Proprio all’inizio del racconto la serie di domande ci rivela subito la condizione alterata dell’io narrante. Man mano che la narrazione procede, l’alterazione diviene vera e propria ossessione psichica. La scrittura riproduce tale ossessione ripetendo i medesimi aggettivi e infittendo le domande. Sono espedienti con i quali l’io narrante vuole portare il suo interlocutore, il potenziale lettore del suo manoscritto, sul suo stesso terreno, mostrandogli tutti gli orrori provocati dalla lettera U: precisamente tale movimento di ricerca di consenso caratterizza la prima parte del racconto.
Nella seconda parte, l’io narrante passa a raccontare la propria vita: l’obiettivo, qui, non è più far aderire il lettore alle proprie convinzioni, quanto mostrare il crescere del terrore per la lettera U. La narrazione assume tratti paradossali e grotteschi, come rivela la scelta della moglie in rapporto al nome. Nel finale il protagonista raggiunge l’apice della follia: arriva a ergersi a salvatore (incompreso) del mondo, considerando ingrati coloro che non lo capiscono e lo giudicano pazzo. Perciò le frase diventano sentenziose e perentorie; si moltiplicano inoltre i punti esclamativi, già ampiamente ricorrenti nella prima parte del racconto.

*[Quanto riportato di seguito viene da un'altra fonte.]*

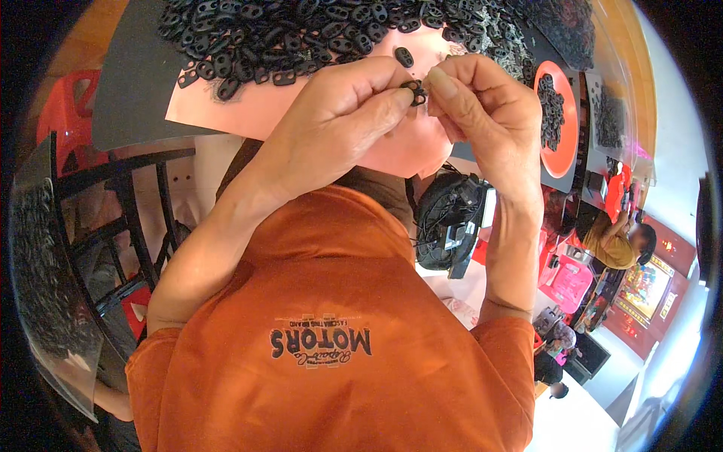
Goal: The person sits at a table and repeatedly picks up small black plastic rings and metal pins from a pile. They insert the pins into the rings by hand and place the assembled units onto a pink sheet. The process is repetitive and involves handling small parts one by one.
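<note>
My left hand (350, 113) pinches a small black two-hole cord lock (415, 93) between thumb and forefinger. Close against its right side, my right hand (486, 105) has its thumb and fingers pressed together; whatever is between them is too small to make out. Both hands are above a pink sheet (218, 111) on the dark table. Just beyond the fingertips lies a single black oval cord lock piece (404, 57). A large heap of similar black pieces (279, 38) covers the far part of the sheet. Right of it is a pile of small silvery springs (504, 49).
An orange-red plate (566, 143) holding small black parts stands at the right. A black bag-like bundle with cords (448, 215) sits below the table edge. Black chair rails (139, 203) and a red stool (71, 113) are at the left. Other people (614, 241) are farther right.
</note>
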`<state>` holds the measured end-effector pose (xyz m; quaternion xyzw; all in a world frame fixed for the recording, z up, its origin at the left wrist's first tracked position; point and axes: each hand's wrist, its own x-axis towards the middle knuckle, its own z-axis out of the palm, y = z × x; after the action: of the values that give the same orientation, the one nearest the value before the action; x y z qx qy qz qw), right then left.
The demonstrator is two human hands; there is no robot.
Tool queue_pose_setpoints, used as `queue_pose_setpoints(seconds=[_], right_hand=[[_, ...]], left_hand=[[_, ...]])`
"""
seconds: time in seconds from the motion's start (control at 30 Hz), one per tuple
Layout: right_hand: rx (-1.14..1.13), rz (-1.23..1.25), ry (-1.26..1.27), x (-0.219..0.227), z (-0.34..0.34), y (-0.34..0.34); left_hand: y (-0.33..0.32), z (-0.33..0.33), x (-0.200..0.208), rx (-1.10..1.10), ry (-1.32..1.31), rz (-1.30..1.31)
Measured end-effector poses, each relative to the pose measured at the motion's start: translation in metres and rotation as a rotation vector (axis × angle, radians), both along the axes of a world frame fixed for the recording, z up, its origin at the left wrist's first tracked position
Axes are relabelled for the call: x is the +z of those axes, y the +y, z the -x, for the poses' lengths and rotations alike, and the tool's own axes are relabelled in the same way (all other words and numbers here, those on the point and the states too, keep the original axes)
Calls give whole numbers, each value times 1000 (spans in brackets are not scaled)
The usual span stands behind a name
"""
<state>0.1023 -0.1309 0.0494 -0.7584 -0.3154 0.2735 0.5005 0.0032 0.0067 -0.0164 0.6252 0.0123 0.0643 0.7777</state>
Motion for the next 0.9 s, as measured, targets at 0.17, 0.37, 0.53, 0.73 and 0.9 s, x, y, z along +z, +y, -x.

Importante è poi l’ultima frase: il narratore esterno riprende il sopravvento e riporta il racconto a una dimensione di normalità. Il punto di vista è ora quello scientifico, di chi annota tutta l’infelicità connessa a una condizione di malattia mentale: la secchezza dell’osservazione sembra quella del medico che chiude la cartella clinica. Non c’è spazio per alcuna ironia.